Exercise instructions –
Your task is to copy each line of the records that includes the string "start".

══════════════════════════════

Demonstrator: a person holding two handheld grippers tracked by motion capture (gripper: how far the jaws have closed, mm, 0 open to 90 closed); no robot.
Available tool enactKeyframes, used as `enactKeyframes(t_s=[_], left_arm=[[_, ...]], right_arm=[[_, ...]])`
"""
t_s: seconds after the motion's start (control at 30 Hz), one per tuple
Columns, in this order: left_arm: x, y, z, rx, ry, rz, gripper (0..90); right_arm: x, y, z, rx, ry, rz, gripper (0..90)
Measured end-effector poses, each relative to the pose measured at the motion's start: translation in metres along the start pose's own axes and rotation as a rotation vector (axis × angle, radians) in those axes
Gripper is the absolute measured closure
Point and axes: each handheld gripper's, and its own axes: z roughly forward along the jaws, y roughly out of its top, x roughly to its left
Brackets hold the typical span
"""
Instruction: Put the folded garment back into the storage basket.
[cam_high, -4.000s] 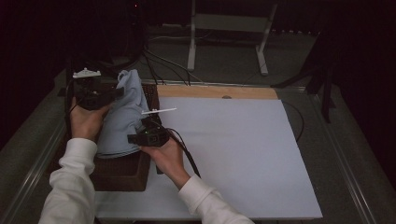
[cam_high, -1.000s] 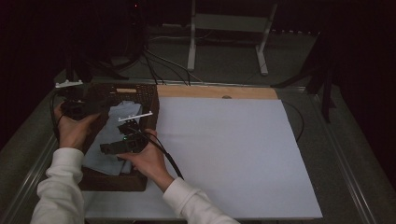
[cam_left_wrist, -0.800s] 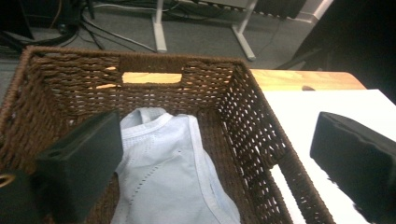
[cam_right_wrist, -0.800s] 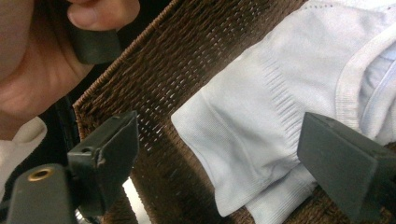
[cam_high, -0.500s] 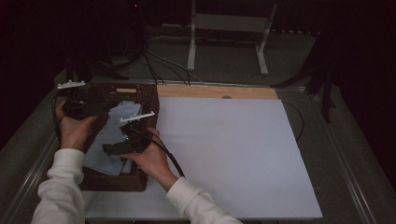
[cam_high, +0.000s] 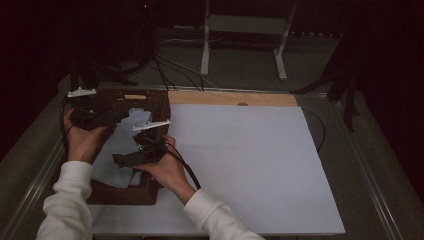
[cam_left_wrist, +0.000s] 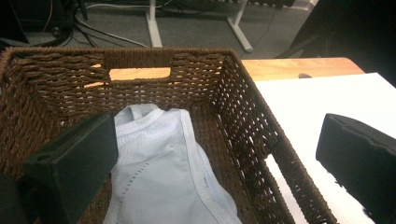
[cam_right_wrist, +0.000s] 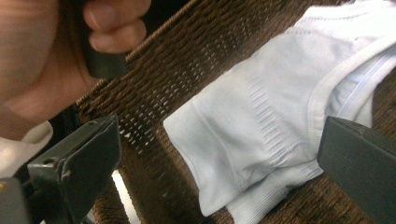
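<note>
1. Four seconds on, the pale blue garment (cam_high: 120, 145) no longer hangs lifted above the wicker basket (cam_high: 155, 107); it now lies down inside it, and both hands have dropped lower and closer to the person.

2. Over the last half second almost nothing shifts: both grippers hold their places at the basket, at the table's left end beside the white sheet (cam_high: 250, 165).

3. Seen from above, the left gripper (cam_high: 95, 112) sits at the basket's far left corner. In its own view its black jaws stand wide apart, one over the basket floor and one outside the right wall, with nothing between them.

4. The right gripper (cam_high: 135, 157) hovers over the basket's near half. In its own view its jaws are likewise spread wide, the garment's folded hem (cam_right_wrist: 243, 154) lying loose between them, untouched.

5. The garment (cam_left_wrist: 163, 172) rests on the basket floor, its ribbed neckline towards the handle slot (cam_left_wrist: 139, 73) in the far wall.

6. The step in hand appears to be the release: the cloth is down and let go. The next move probably calls for lifting both grippers straight up and clear of the woven walls without snagging the fabric.
</note>
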Motion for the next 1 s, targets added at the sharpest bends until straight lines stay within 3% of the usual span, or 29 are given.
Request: enactKeyframes(t_s=[0.3, 0.5, 1.0], left_arm=[[-0.007, -0.002, -0.003, -0.004, -0.004, 0.026, 0.4], [-0.009, -0.004, -0.006, -0.018, -0.010, 0.022, 0.4], [-0.030, -0.011, -0.017, -0.026, -0.039, 0.090, 0.4]], right_arm=[[-0.005, 0.000, -0.011, -0.011, -0.013, -0.017, 0.1], [-0.010, -0.001, -0.021, -0.020, -0.023, -0.034, 0.1], [-0.022, -0.003, -0.044, -0.027, -0.042, -0.086, 0.1]])
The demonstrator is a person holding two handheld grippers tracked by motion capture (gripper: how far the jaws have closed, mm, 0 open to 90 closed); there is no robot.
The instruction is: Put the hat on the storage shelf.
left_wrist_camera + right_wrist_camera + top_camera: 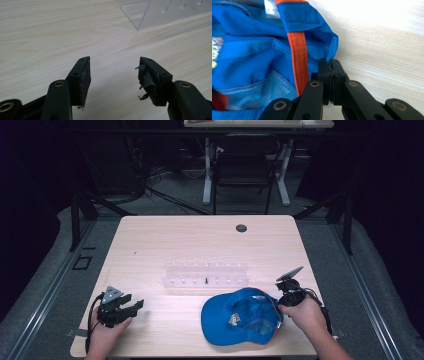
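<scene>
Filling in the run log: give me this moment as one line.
right gripper: shut on blue cap rim | left gripper: open, empty, over table | clear rack: behind cap

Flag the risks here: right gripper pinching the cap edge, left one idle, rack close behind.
1. The right gripper is shut on only a thin edge of the blue cap; the fabric may slip out when lifted.
2. The clear rack stands just behind the cap; a swing could knock it.
3. The left gripper is open, well apart, so the cap hangs unsupported.
</scene>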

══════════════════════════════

Result of the task –
t_s: seconds after the motion's start (control at 30 Hz), one per tuple
Measured end-effector poses, each relative to the pose measured at the motion's start: translation in metres along the start pose's own axes and rotation as a rotation vector (axis × angle, radians) in those axes

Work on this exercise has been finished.